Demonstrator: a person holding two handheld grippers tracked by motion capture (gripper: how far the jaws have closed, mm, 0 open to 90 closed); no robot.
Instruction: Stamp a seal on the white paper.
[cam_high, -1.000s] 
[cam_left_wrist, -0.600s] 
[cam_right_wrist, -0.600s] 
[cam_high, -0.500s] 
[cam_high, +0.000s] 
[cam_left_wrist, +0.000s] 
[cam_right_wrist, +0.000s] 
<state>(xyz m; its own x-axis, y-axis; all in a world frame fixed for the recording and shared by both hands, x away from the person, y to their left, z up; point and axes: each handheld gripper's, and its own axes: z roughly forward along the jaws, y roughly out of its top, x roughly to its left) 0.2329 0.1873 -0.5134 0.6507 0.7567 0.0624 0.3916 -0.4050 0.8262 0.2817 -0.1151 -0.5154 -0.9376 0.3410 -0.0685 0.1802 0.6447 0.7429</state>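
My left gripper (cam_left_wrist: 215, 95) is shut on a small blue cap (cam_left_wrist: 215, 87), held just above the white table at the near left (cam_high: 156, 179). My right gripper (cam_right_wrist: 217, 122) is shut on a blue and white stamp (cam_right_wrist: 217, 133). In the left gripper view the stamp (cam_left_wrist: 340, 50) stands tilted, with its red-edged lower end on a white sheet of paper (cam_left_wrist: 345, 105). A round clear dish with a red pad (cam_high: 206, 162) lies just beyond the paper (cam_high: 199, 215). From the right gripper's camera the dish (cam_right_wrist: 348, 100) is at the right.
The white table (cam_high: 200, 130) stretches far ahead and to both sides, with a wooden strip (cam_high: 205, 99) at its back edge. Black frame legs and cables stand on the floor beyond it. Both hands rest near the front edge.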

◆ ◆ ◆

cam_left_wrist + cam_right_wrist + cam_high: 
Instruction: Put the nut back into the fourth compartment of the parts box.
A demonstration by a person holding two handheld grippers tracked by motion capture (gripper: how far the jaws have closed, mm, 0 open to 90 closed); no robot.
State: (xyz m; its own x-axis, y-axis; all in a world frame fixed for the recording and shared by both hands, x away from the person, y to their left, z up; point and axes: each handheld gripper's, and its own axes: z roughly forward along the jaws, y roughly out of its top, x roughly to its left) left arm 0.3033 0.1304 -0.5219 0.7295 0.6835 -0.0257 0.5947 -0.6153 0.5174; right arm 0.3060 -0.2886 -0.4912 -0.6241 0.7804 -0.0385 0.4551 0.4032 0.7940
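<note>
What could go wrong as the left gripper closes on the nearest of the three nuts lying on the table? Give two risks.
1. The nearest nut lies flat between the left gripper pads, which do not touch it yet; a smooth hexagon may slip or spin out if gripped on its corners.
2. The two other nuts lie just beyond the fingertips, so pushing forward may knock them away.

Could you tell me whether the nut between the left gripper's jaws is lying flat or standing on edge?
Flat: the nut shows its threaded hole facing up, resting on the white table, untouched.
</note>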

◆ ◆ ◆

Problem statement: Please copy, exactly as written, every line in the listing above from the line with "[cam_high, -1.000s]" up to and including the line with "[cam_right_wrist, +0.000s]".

Written answer:
[cam_high, -1.000s] 
[cam_left_wrist, -0.600s] 
[cam_right_wrist, -0.600s] 
[cam_high, -0.500s] 
[cam_high, +0.000s] 
[cam_left_wrist, +0.000s] 
[cam_right_wrist, +0.000s] 

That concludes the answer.